▶ [Prompt]:
Would you return, word for word, the lines of the data below from the line with "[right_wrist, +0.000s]" through the line with "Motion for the", and no others?

▶ [Data excerpt]:
Segment Open

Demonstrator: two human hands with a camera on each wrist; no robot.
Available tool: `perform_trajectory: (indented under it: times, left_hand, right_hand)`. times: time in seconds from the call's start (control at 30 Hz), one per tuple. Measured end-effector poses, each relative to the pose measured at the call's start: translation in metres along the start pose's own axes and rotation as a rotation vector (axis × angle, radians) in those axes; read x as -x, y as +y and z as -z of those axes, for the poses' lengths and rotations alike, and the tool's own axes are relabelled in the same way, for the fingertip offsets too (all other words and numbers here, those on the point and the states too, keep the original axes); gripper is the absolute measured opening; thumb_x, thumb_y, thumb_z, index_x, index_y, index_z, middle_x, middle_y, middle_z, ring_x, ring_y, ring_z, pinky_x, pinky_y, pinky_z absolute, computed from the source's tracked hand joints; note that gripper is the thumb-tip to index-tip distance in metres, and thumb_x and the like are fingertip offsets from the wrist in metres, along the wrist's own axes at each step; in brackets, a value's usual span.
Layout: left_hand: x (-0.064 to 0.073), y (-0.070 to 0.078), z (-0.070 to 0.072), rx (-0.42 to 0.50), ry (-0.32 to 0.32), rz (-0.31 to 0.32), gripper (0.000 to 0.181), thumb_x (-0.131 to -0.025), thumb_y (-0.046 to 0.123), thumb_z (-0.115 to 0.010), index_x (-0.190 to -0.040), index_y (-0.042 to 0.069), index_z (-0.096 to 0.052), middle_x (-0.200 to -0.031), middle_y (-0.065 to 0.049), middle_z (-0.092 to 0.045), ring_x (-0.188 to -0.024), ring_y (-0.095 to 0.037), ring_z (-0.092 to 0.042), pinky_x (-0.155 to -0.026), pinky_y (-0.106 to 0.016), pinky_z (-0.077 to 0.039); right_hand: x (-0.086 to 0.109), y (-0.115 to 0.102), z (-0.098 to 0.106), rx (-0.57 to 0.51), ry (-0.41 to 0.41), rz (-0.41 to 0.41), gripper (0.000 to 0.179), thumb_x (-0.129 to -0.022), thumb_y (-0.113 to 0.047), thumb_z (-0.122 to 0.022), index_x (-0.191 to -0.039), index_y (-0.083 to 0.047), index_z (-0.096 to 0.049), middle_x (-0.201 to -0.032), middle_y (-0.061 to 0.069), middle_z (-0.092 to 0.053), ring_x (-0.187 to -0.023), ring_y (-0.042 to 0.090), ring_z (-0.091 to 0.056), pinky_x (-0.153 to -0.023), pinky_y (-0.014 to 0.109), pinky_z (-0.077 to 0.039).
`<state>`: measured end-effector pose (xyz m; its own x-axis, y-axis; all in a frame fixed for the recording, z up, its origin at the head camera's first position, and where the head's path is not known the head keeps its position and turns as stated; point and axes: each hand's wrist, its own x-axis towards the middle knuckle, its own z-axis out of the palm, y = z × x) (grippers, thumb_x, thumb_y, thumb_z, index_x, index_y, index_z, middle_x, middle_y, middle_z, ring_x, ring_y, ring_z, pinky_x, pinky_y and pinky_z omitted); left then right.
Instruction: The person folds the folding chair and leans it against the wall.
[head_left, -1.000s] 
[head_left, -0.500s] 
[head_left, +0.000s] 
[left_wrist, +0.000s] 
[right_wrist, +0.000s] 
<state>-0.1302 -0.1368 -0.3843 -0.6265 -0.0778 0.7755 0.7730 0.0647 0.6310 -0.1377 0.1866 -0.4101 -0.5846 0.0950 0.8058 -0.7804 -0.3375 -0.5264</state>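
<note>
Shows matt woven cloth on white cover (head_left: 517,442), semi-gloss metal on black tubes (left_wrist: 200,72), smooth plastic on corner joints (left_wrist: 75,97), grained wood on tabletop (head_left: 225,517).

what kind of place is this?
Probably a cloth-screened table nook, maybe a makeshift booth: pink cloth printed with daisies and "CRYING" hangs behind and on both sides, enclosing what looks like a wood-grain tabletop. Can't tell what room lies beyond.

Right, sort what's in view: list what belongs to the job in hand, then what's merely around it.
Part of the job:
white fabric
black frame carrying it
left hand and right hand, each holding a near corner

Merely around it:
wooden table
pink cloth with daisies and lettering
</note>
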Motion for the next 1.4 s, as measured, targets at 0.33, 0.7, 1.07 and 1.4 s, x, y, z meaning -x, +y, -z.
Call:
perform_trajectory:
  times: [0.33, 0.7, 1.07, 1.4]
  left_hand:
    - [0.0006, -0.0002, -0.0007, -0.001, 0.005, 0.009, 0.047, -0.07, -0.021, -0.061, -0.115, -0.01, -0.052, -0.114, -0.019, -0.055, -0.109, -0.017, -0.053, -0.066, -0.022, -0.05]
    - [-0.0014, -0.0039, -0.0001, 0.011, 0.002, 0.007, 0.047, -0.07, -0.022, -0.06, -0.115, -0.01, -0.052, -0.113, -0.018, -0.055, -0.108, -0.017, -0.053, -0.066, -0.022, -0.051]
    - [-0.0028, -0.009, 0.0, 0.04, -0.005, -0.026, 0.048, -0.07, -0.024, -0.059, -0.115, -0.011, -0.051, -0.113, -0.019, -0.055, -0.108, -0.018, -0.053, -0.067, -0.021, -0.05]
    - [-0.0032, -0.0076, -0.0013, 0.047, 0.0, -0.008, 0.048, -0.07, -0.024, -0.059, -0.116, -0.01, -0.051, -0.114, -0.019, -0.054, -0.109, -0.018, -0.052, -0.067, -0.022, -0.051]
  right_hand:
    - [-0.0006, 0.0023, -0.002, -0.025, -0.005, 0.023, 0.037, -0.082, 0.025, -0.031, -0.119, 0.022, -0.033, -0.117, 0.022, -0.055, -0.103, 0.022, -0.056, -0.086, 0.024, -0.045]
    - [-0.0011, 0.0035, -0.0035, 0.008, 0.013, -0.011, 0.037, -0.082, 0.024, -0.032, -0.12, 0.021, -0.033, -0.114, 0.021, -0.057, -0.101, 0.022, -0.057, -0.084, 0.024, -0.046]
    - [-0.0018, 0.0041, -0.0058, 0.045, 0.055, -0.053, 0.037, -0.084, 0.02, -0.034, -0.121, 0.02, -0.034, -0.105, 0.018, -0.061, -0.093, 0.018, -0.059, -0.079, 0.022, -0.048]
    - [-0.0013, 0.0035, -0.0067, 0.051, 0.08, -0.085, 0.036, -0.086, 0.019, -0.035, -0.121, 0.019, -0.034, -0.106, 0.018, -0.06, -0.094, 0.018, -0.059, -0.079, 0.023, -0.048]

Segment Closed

▶ [Reply to the task]:
[right_wrist, +0.000s] 
<state>-0.1302 -0.1368 -0.3843 -0.6265 -0.0778 0.7755 0.7730 0.0647 0.6310 -0.1377 0.1866 -0.4101 -0.5846 0.0950 0.8058 -0.7804 -0.3375 -0.5264</state>
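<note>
Shows matt woven cloth on white cover (head_left: 517,442), semi-gloss metal on black tubes (left_wrist: 200,72), smooth plastic on corner joints (left_wrist: 75,97), grained wood on tabletop (head_left: 225,517).

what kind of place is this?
Probably a cloth-screened table nook, maybe a makeshift booth: pink cloth printed with daisies and "CRYING" hangs behind and on both sides, enclosing what looks like a wood-grain tabletop. Can't tell what room lies beyond.

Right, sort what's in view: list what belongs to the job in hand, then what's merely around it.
Part of the job:
white fabric
black frame carrying it
left hand and right hand, each holding a near corner

Merely around it:
wooden table
pink cloth with daisies and lettering
</note>
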Motion for the next 1.4 s, as measured, targets at 0.33, 0.7, 1.07 and 1.4 s, x, y, z meaning -x, +y, -z.

The given output is complete.